Соня не знала, восхищаться ей самообладанием сестры или ужасаться ее изворотливостью.
«Ей надо в шпионы пойти», – думала Соня, выходя из кабинета директора вслед за сестрой. Не понятно было, поверила ли Лариса Михайловна Лизе, но девочек отпустила, пообещав вернуться к этому вопросу после разговора с Соколовым. К Соне директриса так ни разу и не обратилась.
Когда кабинет директора оказался достаточно далеко, Соня остановилась и сердито спросила Лизу:
– Зачем ты ей рассказала про врача? Я не хотела, чтобы кто-нибудь об этом знал!
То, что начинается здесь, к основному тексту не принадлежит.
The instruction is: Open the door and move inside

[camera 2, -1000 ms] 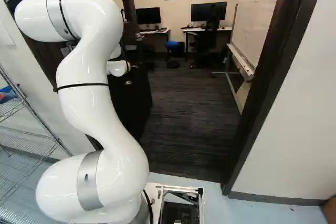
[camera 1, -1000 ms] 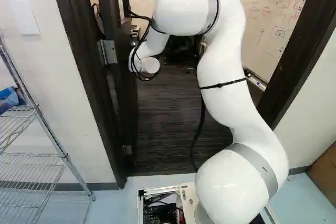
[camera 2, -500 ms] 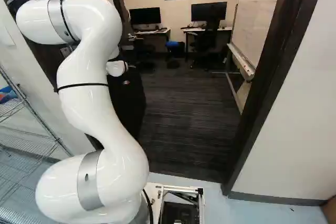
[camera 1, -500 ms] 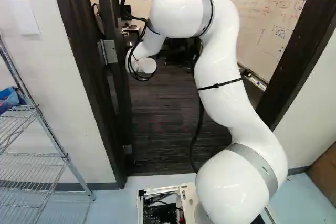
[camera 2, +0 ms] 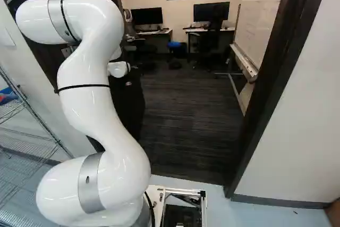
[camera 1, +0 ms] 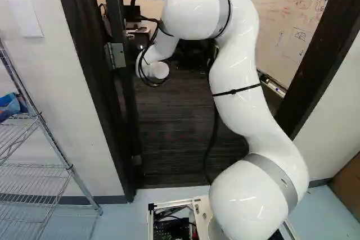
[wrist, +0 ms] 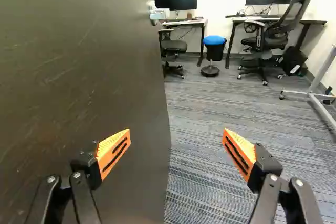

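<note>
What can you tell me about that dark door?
The door is a flat, dark brown panel, perhaps painted wood, with pale scuffs on its face. It stands open into the carpeted room. A metal hinge joins it to the frame, and a metal fitting, probably the handle, sits near its free edge. One finger of the open gripper is before it; I cannot tell whether they touch.

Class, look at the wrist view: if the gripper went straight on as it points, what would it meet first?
Probably the door, whose dark face fills one side ahead of the open gripper; depth is unclear.
</note>
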Available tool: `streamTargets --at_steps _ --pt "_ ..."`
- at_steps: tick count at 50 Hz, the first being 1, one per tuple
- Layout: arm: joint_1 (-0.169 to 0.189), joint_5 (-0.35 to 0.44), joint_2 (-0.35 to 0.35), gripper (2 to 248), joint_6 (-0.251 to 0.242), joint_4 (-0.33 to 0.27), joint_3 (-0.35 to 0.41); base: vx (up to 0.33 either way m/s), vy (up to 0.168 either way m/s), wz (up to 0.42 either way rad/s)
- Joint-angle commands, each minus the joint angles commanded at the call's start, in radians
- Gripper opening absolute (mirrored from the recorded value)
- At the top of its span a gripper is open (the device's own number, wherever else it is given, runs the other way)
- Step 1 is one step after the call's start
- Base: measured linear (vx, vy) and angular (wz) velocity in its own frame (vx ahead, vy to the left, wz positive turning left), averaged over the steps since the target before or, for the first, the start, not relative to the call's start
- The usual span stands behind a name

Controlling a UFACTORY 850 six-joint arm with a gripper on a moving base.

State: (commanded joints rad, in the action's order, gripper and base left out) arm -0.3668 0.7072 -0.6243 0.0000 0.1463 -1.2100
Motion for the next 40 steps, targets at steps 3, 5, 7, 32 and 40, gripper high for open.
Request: streamTargets --at_steps 3,5,7,32,40 --pt "0.006 0.000 0.008 247 0.000 0.000 0.011 0.000 0.000 0.000" --pt "0.010 0.000 0.014 247 0.000 0.000 0.018 0.000 0.000 0.000" --pt "0.014 0.000 0.019 247 0.000 0.000 0.026 0.000 0.000 0.000" --pt "0.051 0.000 0.118 247 0.000 0.000 0.156 0.000 0.000 0.000" --pt "0.057 0.000 0.157 247 0.000 0.000 0.206 0.000 0.000 0.000"
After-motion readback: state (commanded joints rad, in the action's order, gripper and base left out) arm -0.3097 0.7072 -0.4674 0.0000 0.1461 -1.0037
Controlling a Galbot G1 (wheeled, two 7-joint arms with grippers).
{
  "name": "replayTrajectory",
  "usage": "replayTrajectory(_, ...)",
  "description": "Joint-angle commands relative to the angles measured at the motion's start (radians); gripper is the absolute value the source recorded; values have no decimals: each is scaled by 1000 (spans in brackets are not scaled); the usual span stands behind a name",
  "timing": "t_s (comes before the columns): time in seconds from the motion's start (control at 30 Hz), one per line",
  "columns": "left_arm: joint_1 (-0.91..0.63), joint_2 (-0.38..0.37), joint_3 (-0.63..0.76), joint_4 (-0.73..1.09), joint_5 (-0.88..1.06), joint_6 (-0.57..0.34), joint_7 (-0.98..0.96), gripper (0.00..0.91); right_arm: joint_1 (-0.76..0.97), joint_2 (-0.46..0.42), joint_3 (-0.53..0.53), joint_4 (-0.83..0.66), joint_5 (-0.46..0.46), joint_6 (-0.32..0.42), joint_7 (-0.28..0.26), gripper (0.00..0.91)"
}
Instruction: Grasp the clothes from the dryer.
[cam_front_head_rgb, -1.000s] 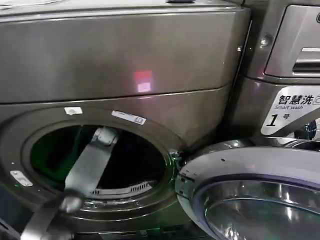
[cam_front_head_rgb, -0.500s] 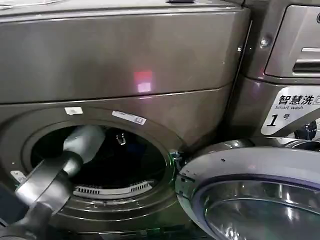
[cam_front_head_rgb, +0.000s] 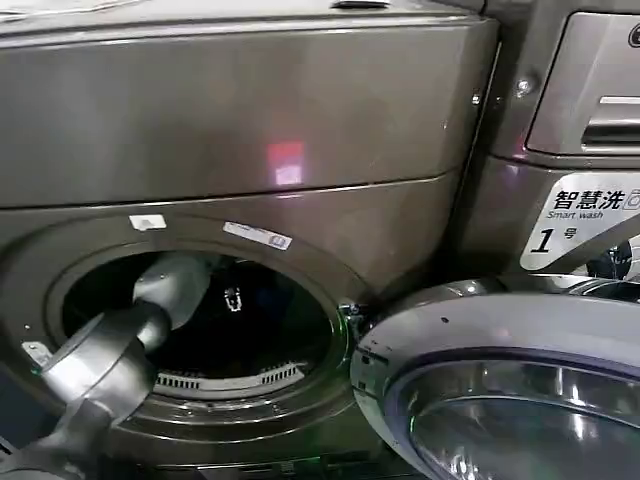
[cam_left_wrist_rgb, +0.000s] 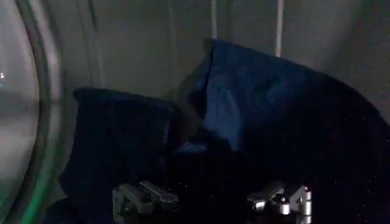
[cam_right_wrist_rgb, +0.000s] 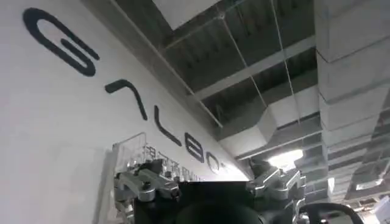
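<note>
Left arm has pushed deeper through the round grey dryer opening (cam_front_head_rgb: 200, 395). Left pincer (cam_left_wrist_rgb: 213, 199) jaws apart, hovering just over the dark blue clothes (cam_left_wrist_rgb: 256, 109) heaped in the drum; nothing gripped yet. Right pincer (cam_right_wrist_rgb: 210, 190) parked, apart, aimed at the ceiling.

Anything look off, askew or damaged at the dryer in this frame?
Nothing stands out. The dryer door hangs fully open, the left arm reaches through the opening, and the left gripper, fingers spread, faces the crumpled dark blue clothes in the drum. The right gripper is raised, pointing at the ceiling, away from the dryer.
</note>
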Motion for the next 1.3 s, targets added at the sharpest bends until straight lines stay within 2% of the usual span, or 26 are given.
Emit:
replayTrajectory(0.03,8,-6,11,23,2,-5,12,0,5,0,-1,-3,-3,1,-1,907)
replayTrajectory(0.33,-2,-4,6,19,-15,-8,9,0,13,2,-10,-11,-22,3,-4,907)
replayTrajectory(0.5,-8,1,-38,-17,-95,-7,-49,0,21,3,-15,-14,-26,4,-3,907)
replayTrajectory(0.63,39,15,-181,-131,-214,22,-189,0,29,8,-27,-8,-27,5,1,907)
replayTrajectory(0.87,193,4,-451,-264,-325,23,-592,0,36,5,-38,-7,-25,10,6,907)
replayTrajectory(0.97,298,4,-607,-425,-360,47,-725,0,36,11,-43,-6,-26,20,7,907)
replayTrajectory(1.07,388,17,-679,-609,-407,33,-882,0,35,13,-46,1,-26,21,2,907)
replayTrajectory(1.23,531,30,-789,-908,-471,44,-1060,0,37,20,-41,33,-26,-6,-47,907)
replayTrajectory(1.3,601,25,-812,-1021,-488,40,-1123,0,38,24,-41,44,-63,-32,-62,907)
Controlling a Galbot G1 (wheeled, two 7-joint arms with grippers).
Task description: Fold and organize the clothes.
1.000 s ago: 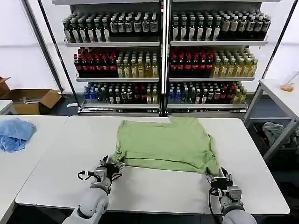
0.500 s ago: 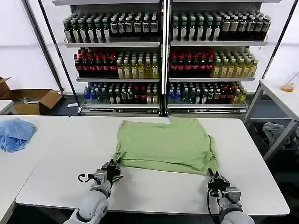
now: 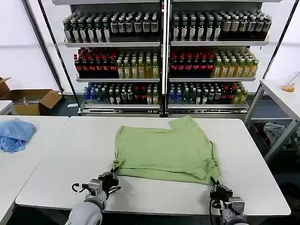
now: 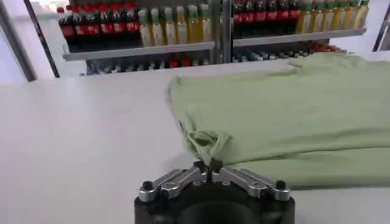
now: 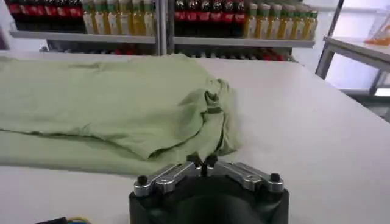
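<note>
Both claws, left gripper (image 3: 111, 179) and right gripper (image 3: 216, 188), apparently pinch the near corners of the green shirt (image 3: 164, 151) spread on the white table (image 3: 61, 168), where an uneven pull could skew the fold or slip a corner free
</note>
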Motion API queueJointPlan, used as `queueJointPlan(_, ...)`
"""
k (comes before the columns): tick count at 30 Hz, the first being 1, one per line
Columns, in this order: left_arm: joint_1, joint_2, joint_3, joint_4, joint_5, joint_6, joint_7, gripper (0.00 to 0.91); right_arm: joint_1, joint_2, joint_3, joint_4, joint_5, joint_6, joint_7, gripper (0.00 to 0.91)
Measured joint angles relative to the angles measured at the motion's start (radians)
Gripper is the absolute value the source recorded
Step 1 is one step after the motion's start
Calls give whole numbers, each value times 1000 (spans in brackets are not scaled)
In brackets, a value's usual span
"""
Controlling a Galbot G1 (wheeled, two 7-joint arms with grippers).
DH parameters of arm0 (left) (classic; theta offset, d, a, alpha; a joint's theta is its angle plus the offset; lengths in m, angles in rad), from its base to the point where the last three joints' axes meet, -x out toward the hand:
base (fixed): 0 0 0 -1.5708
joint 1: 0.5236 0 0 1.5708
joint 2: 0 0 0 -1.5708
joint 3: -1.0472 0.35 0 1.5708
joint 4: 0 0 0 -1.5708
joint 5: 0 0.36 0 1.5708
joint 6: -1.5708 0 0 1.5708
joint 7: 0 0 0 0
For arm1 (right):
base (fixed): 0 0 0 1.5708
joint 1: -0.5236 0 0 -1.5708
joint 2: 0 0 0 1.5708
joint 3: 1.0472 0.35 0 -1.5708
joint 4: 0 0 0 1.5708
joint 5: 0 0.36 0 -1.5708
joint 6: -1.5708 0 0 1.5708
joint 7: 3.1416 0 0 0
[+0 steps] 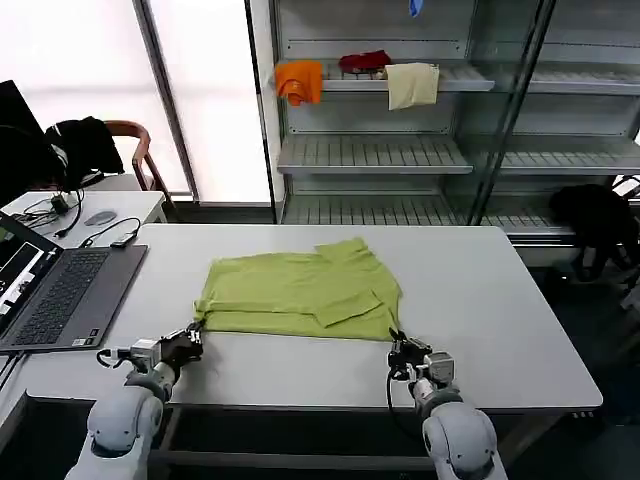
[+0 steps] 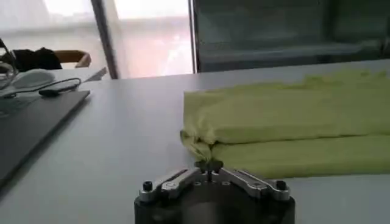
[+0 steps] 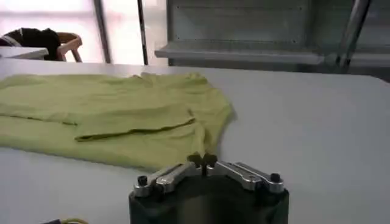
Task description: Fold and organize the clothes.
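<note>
A wide white desk (image 1: 480,300) fills the space before the robot, with a grey shelf rack (image 1: 400,150) standing behind it. An open laptop (image 1: 60,290) rests on the desk's left side, well apart from the cloth.

The lime-green T-shirt (image 1: 300,292) lies flat near the middle of the desk, folded into a rough rectangle, with a sleeve flap turned over on its right half. In the left wrist view the T-shirt (image 2: 292,131) shows two stacked layers at its corner; in the right wrist view the T-shirt (image 3: 116,115) spreads away from the near hem.

The left pincer (image 1: 192,338) sits low on the desk at the shirt's near left corner, its fingers pressed together and pinching the bunched fabric there, as the left pincer (image 2: 209,165) shows close up. The right pincer (image 1: 398,345) sits at the near right corner, and the right pincer (image 3: 202,161) is likewise pressed together, pinching the shirt's hem.
</note>
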Motion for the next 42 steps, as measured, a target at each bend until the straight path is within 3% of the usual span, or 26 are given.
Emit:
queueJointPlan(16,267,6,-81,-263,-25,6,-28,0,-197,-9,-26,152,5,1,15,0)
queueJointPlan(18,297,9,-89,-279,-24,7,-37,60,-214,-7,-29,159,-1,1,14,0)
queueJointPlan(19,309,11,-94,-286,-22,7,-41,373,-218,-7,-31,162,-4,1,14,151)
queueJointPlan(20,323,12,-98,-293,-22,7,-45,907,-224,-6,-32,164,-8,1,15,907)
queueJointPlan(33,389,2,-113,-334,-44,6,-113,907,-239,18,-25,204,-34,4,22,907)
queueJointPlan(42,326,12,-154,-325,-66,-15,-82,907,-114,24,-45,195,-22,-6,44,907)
– А как объяснить твой зареванный вид? Только проблемами со здоровьем. Да к тому же кому легче поверит директор: несчастной больной девочке и отличнице или вечно лохматому лентяю?
– Но я не хочу, чтобы меня жалели! – возразила Соня, все больше поражаясь своей сестре.
– Напрасно. С помощью жалости можно легко манипулировать людьми, особенно русскими, мы очень добросердечны.
– Лиза, ты чудовище! В тебе есть хоть что-то человеческое? – отступая от сестры, прошептала Соня.
– Я просто руководствуюсь разумом…
Но Соня уже ее не слушала, она развернулась и побежала к выходу из школы. Плевать, что в классе остался новенький портфель и целый пакет с выданными учебниками. Девочку снова душили рыдания, горло сдавил спазм, слезы застилали глаза. Она бежала и чувствовала, как трясется валик жира на животе, груди скачут в разные стороны, несмотря на бюстгальтер. В голове путались мысли:
«Как же всё отвратительно. Сестра монстр внутри, я снаружи, мама тряпка, отцу на нас плевать, ему бы поесть и чтобы никто не мешал смотреть телик. Предкам я надоела, они хотят спихнуть меня тетке в Италию… Да и пошли они все! Не хочу никого из них видеть…»
Она выскочила на улицу, в лицо ударил холодный ветер, принеся с собой аромат опавшей листвы. Бежать становилось все труднее, нести на себе огромный вес задача не из простых, дыхание окончательно сбилось, и заболел левый бок. Но девочка не останавливалась, она хотела спрятаться подальше от всех. Выскочив за ворота школы, она понеслась в сторону парка, где можно было затеряться среди столетних дубов и елей. Из-за слёз она почти ничего не видела. Но визг тормозов не услышать было невозможно. Соня в недоумении повернула голову на шум и, как в замедленной съемке, наблюдала приближение белого такси, даже успела разглядеть испуганное лицо водителя азиатской наружности и услышать запах паленой резины, прежде чем почувствовала жгучую боль, а потом мир исчез…
***
Кто-то нестерпимо громко и противно визжал над самым ухом Сони, ее даже пару раз больно ударили по щекам, но в темноте было уютно, никаких проблем, боли, сладкая дрема не отпускала. Но визг продолжался. Высокий девичий голос не унимался:
– Санья! Санья-я-я! Очнись, дура!
Если бы не этот визг, то Соня бы, наверно, продолжила спать, тело было ватным, непослушным, ей даже веки удалось не сразу открыть. Но стоило ей слегка разомкнуть глаза, как к уже восторженному визгу добавились аплодисменты. У Сони тут же появилось ощущение, что кто-то хлопает ей прямо по барабанным перепонкам, перепутав их, собственно, с барабанами.